Webmentions

How this site sends and receives Webmentions.

This site supports Webmentions. If your site sends Webmentions and you link to a page here, your mention should be delivered to my Webmention endpoint.

Receiving

I use webmention.io as an inbox for this space:

  • Endpoint: https://webmention.io/bongotwisty.blog/webmention
  • The endpoint is advertised via a <link rel="webmention"> tag in the HTML <head> of each page.

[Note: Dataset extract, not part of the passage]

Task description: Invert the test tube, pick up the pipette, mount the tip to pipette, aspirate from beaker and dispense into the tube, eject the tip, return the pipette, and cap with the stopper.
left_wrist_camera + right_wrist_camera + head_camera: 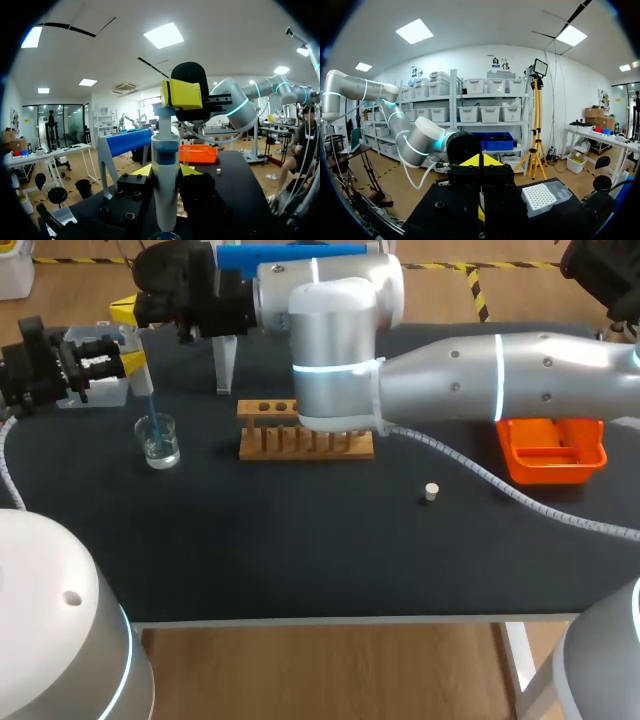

I’m not currently rendering Webmentions publicly on posts. I check them via the webmention.io dashboard and may follow links or respond, but they’re not shown as a visible comments thread.

Sending

This is a static site built with Hugo and deployed via GitHub Pages. Outgoing Webmentions are sent automatically as part of the publish pipeline:

  • After Hugo builds the site, a Python script runs on each deploy.
  • It looks at Markdown content files that changed in the latest commits, maps them to their generated HTML pages, and scans those pages for external links.
  • For each external link, it:
    • Checks for a Webmention endpoint on the target (HTTP Link headers or <link rel="webmention"> in the HTML).
    • Sends a Webmention (source = my post URL, target = your URL) if an endpoint is found.
    • Records source:target pairs in a local JSON cache so the same Webmention is not re-sent on future builds.

To keep the noise down:

  • Only posts whose source files have actually changed are considered on each deploy.
  • There is a cap on how many new Webmentions are sent per run.
  • Content prior to 2017 is ignored for automated catch-up.

Expectations

If you run a Webmention-aware site or use a service like Micro.blog or webmention.io for your own domain, linking here should result in a Webmention being delivered to my endpoint. Likewise, when I link to your Webmention enabled posts from newer content, my site will attempt to notify you once via Webmention as part of the build process.

Why I’m using Webmentions

I see Webmentions as a lightweight way to have cross-site conversations without depending on a single social platform. By adding them to my Hugo + GitHub Pages workflow, I can:

  • Acknowledge other people’s writing when I link to them from newer posts, without manually sending notifications.
  • Give Webmention enabled sites a quiet, one-time signal that I’ve referenced their work, which they can choose to display, archive, or ignore as they see fit.
  • Keep my own site simple and static while still participating in a small social layer on the web.

At the moment I’m using Webmentions mainly for discovery and personal awareness. That may evolve over time into a public comment system, but for now the goal is to support and take part in the broader IndieWeb ecosystem in a low-noise, respectful way.